Data excerpts:
▬▬▬▬▬▬

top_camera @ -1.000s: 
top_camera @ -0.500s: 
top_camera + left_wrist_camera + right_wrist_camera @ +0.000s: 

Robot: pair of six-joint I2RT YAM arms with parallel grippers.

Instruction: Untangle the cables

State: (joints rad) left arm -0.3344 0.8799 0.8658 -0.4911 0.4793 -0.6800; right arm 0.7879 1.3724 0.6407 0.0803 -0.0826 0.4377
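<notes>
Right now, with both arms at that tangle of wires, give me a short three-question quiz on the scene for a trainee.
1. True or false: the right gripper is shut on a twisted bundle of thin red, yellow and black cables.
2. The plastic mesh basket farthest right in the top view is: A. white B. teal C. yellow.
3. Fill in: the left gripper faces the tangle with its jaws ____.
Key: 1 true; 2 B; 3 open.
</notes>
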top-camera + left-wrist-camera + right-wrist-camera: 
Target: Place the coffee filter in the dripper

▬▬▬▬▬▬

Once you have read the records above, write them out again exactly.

top_camera @ -1.000s: 
top_camera @ -0.500s: 
top_camera + left_wrist_camera + right_wrist_camera @ +0.000s: 

Robot: pair of six-joint I2RT YAM arms with parallel grippers.

Instruction: Untangle the cables

State: (joints rad) left arm -0.3344 0.8799 0.8658 -0.4911 0.4793 -0.6800; right arm 0.7879 1.3724 0.6407 0.0803 -0.0826 0.4377
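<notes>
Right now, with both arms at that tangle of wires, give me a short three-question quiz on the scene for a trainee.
1. True or false: the right gripper is shut on a twisted bundle of thin red, yellow and black cables.
2. The plastic mesh basket farthest right in the top view is: A. white B. teal C. yellow.
3. Fill in: the left gripper faces the tangle with its jaws ____.
Key: 1 true; 2 B; 3 open.
</notes>
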top-camera + left-wrist-camera + right-wrist-camera: 
Target: Place the coffee filter in the dripper

What was asked for in the exercise is now done.